Writing this in disappointment and abiding rage, I’m exhausted and empowered at the same time. I’m disappointed since I was introduced to my Dalit history very recently and not in my school, unlike my upper-caste peers, finding no place of mine in the Indian academia.
I was relishing at the idea of subaltern history and celebrating my Dalit assertion in the wake of January 1, Vijay Diwas which was held in Bhima Koregaon in Pune, Maharashtra when my social feed was abruptly filled with news of physical attacks on Dalits who were travelling to celebrate Vijay Diwas on January 1 at Bhima Koregaon, Pune. This came as an un-shockingly brutal and hegemonic reflection of growing saffron terrorism.
Bhima Koregaon’s battle found no place in our academics and popular discourses which implies an existence of a glaring form of academic casteism. The mainstream history celebrated as India’s pride, devoid of the oppressed past is nothing but a biased past and biased history.
On January 1, 1818, while people were celebrating new year, a group of 500 Mahar soldiers (Mahar is a lower caste in Maharashtra) under the British Army were preparing to battle against the Peshwa Army of approximately 30,000 who were eventually defeated in what was called as the Second Anglo-Maratha War by the biased history. The war took place on the banks of the river Bhima which is why the battle is named after Bhima Koregaon. It was said that the war resulted in total destruction of the Peshwa Kingdom and victory of the British Empire in India. But for the Mahar soldiers who fought the battle all alone, it was nothing more than a battle against Peshwa’s upper-caste supremacy. For them, it was the fight for self-respect and dignity against sustained discrimination and violence under the Peshwa rule. It was a historic battle between the Dalits and Manusmriti.
The scenes of saffron masculinity spread over Pune chasing Dalit visitors who came to Bhima Koregaon for celebrating Vijay Diwas is the reflection of fascist casteist hegemony sponsored by the State. Nationalism under the name of saffronisation in the Indian context is imposing homogeneity and silencing the dissenting and emancipatory voices against Manuvad by systematically targeting, attacking and killing minorities.
On the 200th anniversary of Bhima Koregaon, Dalit Bahujans from around the country gathered beside Bhima river 30km away from Pune to pay respects for those who fought the Bhima Koregaon battle on January 1, 1818, and the history of the subaltern that has to be carried by each one of us. Hundreds of Dalit Bahujans had gathered like any other year. But they had to accost abrupt stone pelting from nearby houses who allegedly chanted castiest slurs on the Dalit Bahujan visitors as they took rest on the Bhima riverside.
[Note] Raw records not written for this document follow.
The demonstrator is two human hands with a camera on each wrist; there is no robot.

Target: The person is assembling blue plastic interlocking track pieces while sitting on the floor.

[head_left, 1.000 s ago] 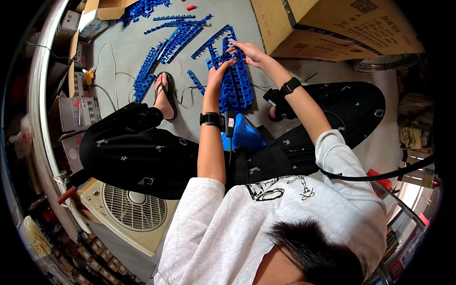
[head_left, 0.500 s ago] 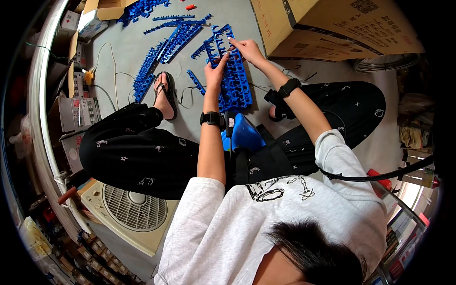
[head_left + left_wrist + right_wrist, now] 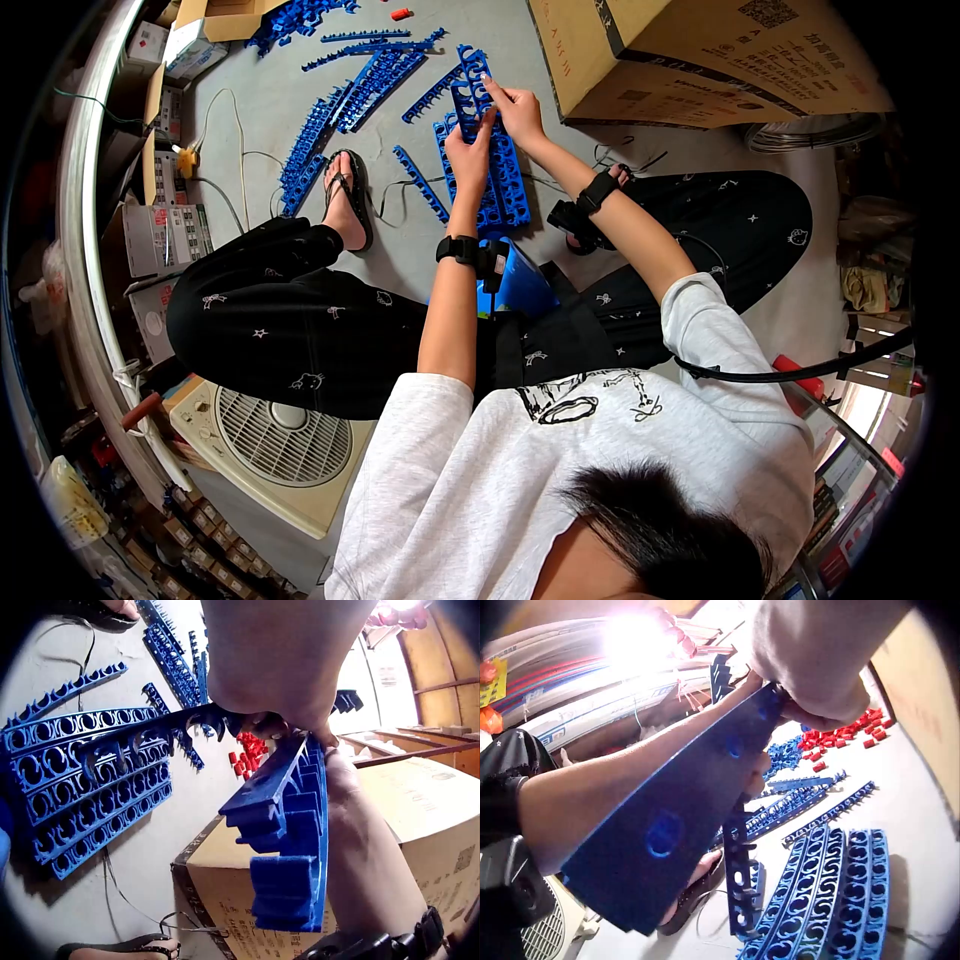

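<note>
Both hands hold blue pipe-clip strips, rows of C-shaped clips, above the floor. The left hand (image 3: 466, 157) grips from the near side, and the right hand (image 3: 520, 115) pinches at the right edge, close to the left fingertips. In the left wrist view one clip strip (image 3: 281, 817) points toward the camera and another dark strip (image 3: 112, 746) reaches out to the left. The right wrist view shows a flat strip back (image 3: 682, 814) up close, with the second strip hanging below it. Under the hands lies a stack of joined clip strips (image 3: 510, 190) on the floor.
More clip strips (image 3: 385, 90) lie left of the hands, near a sandalled foot (image 3: 347, 195). A heap of blue pieces (image 3: 300, 22) and red pieces (image 3: 840, 735) sit farther off. A large carton (image 3: 700, 60) stands at the right; a fan (image 3: 285, 435) is at the left.
The hands have lifted the clip strips up off the stack and turned them more upright. The left hand has shifted slightly right, and the stack below shows more.
</note>
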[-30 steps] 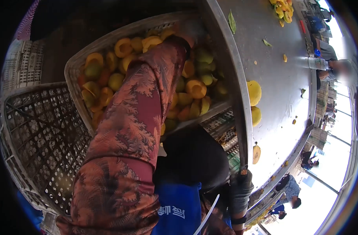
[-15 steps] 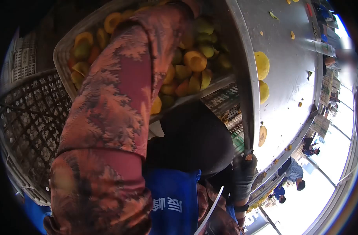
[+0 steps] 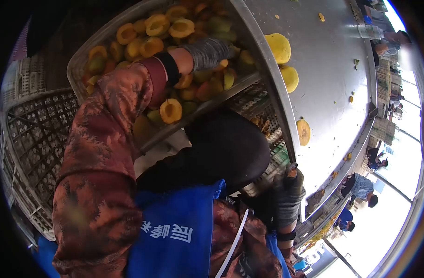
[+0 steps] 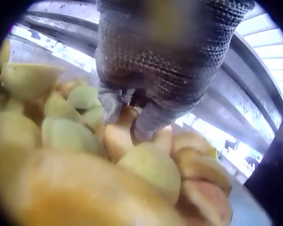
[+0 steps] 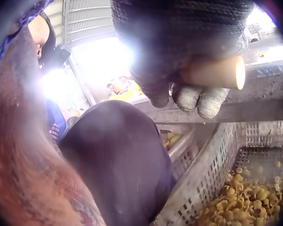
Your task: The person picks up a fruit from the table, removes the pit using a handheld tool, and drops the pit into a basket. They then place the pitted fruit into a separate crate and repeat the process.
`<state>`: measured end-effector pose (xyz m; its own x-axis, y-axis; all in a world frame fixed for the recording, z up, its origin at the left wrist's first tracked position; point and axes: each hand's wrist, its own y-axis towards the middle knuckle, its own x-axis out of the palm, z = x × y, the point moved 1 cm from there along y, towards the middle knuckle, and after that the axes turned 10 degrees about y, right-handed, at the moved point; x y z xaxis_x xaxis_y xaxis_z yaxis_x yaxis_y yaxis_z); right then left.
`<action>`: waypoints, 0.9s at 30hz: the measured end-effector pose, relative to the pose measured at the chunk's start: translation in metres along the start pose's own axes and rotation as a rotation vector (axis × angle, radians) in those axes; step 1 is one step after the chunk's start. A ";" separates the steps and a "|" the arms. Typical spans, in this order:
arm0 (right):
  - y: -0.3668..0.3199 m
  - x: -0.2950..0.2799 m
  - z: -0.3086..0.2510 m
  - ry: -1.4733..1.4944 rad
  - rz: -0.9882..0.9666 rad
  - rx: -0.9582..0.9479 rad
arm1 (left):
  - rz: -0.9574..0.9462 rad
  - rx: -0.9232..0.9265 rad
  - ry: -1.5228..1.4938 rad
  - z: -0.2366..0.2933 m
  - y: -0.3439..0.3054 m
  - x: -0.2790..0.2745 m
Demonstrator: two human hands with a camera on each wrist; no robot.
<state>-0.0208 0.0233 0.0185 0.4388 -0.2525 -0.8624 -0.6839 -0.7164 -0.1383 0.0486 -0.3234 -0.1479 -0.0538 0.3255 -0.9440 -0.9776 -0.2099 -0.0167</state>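
Note:
My left hand [image 3: 207,54], in a grey knitted glove, reaches into a crate [image 3: 75,62] heaped with halved, pitted peaches [image 3: 181,28]. Close up in the left wrist view, its thumb and fingers pinch a peach half [image 4: 119,136] among the others. Down by the metal table's near corner, my gloved right hand [image 3: 287,197] grips a short wooden handle [image 5: 221,71]. Its round end pokes out of the fist, and the rest of the tool is hidden by the hand.
Two yellow peaches [image 3: 277,48] sit by the raised rim of the metal table [image 3: 323,88], with a cut half [image 3: 303,132] nearer me. An openwork plastic crate [image 3: 35,139] stands at left. Under the table, another crate [image 5: 198,181] holds small yellow pieces [image 5: 240,202]. People work farther off.
The left hand has come back from the crate's far side to nearer its middle, uncovering more peach halves. The right hand stays at the table corner with the handle.

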 end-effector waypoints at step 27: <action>-0.019 -0.015 0.044 0.021 0.019 0.112 | 0.035 -0.238 -0.606 0.062 0.041 0.012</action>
<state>-0.0397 0.0695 0.0123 0.4362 -0.2798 -0.8553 -0.7526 -0.6345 -0.1762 -0.0052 -0.2709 -0.1393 -0.2584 0.7624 -0.5933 -0.9050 -0.4059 -0.1274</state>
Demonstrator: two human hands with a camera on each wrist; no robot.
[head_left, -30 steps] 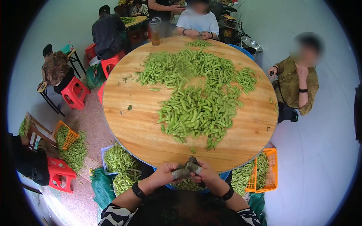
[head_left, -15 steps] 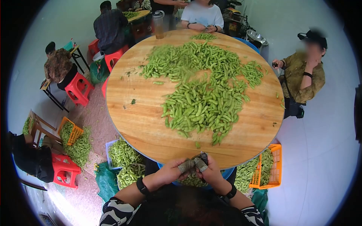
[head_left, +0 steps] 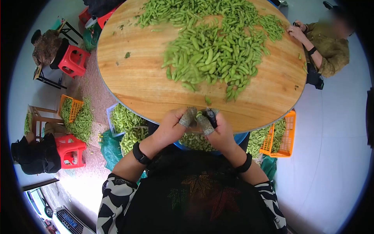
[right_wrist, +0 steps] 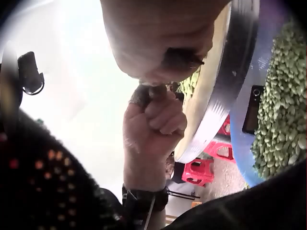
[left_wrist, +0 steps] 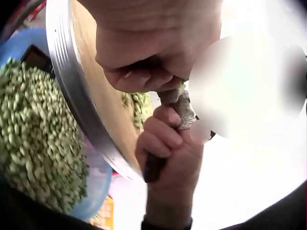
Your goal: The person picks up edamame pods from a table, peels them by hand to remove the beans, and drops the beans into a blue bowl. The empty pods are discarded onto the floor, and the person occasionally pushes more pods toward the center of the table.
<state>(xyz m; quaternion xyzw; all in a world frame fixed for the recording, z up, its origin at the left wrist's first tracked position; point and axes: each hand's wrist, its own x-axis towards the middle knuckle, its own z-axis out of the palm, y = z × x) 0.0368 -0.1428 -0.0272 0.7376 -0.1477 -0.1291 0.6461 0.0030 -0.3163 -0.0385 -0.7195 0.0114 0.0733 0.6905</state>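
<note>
My left hand (head_left: 170, 125) and right hand (head_left: 223, 132) meet at the table's near edge. Grey cloth covers wrap both thumbs. Between the thumb tips a green soybean pod (head_left: 200, 114) shows, pinched by the left hand; its tip is also visible in the left wrist view. Curled round a dark tool (left_wrist: 154, 166) are the right hand's fingers, with its end sticking out below the fist; its working end is hidden. Under the hands is a blue basin (head_left: 241, 137) holding shelled green beans (right_wrist: 283, 105). A large heap of pods (head_left: 218, 50) lies on the round wooden table (head_left: 136, 85).
Baskets of pods flank me: a pale one (head_left: 113, 120) at left, an orange one (head_left: 289, 134) at right. A person (head_left: 329, 46) sits at the table's right side. Red stools (head_left: 74, 60) stand at left. Inside the basin lies a black rectangular object (right_wrist: 251, 109).
The head view has tipped downward, so the table sits higher in it. A green pod now shows between the thumbs. The person at right has lowered a hand from the face to the table edge.
</note>
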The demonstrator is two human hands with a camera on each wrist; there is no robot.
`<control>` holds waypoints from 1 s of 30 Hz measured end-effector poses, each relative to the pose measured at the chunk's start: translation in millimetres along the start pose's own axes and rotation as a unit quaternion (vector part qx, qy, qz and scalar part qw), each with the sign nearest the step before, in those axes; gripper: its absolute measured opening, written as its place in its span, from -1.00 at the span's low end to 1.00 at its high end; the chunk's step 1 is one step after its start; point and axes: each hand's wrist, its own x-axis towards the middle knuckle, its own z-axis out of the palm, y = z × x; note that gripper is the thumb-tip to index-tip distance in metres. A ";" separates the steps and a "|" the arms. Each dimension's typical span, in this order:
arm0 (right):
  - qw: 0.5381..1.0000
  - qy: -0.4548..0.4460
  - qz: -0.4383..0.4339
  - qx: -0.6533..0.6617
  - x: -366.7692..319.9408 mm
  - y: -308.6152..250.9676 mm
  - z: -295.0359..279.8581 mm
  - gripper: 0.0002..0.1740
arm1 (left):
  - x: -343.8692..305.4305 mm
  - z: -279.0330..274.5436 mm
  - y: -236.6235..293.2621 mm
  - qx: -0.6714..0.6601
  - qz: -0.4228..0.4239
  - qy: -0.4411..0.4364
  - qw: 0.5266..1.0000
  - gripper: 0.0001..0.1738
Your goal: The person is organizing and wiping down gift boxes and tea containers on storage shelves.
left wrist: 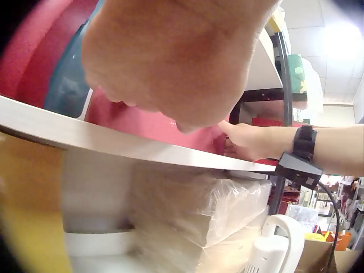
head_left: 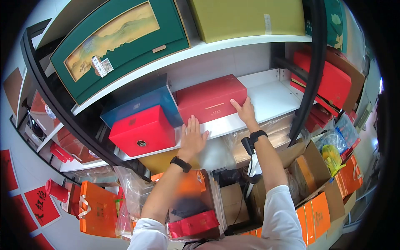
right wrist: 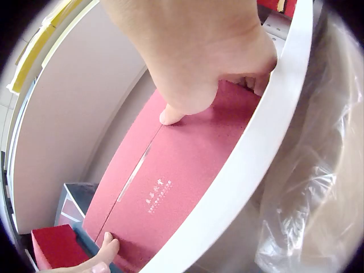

As the eye witness says, “Men holding saffron flags ride past the Dalit Bahujans who were walking towards the Bhima river while instigating the residents against Dalit Bahujans.” Some of them who were present at the spot said that the fight was initiated owing to a dispute between an upper-caste person and a person belonging to “neechi jaati”. Some of them said to Indian Express that the Marathas had become intolerant to a board that was put up by the Mahar community which said it was the latter who performed the rites of Chatrapathi Sambhaji Maharaj denouncing the falsification of the history by Marathas. The whole phenomena is certainly voicing down the marginalised histories and an attack on counter narratives.
Even if we believe the above instances as a reason for the attack on Dalit Bahujans, it should be appropriate and imperative for us to see this as State sponsored violence on Dalit Bahujans and a constructive war on the voices of the subaltern and not as an isolated incident. This saffron terrorism on the roads of Pune chasing down Dalit Bahujans with blue flags and burning down vehicles is not a surprise form of attack but violence in another shape from tyrannical casteist state.
But the Dalit Bahujan visitors resisted this wave of saffron casteist terror in all ways possible, however, one Dalit man died and many people were attacked physically. This is an attack on our freedom to tell our lived histories by dominant communities who have a strong hold on historic narratives and not a clash between Dalit Bahujans and the upper-caste mob.
In the case of “Maneka Gandhi v. Union of India” (AIR 1978 SC 597) the Supreme Court laid down a golden chain rule to read Article 21, Article 19 and Article 14 of the Constitution together and none of them are exclusive of each other. The freedom of speech guaranteed under Article 19 of the Constitution is the cognitive tool for the substantial functioning of the democracy. When the state fails to protect the Freedom of speech and expression of the citizens it means the state has failed to be democratic.
Hence, this is an attack on democracy and freedom of speech and expression and to silence the counter currents is a mere violation of Article 14, 19 and 21 of the Constitution. Histories need to be democratised and the state should be liable for the violence in Bhima Koregaon.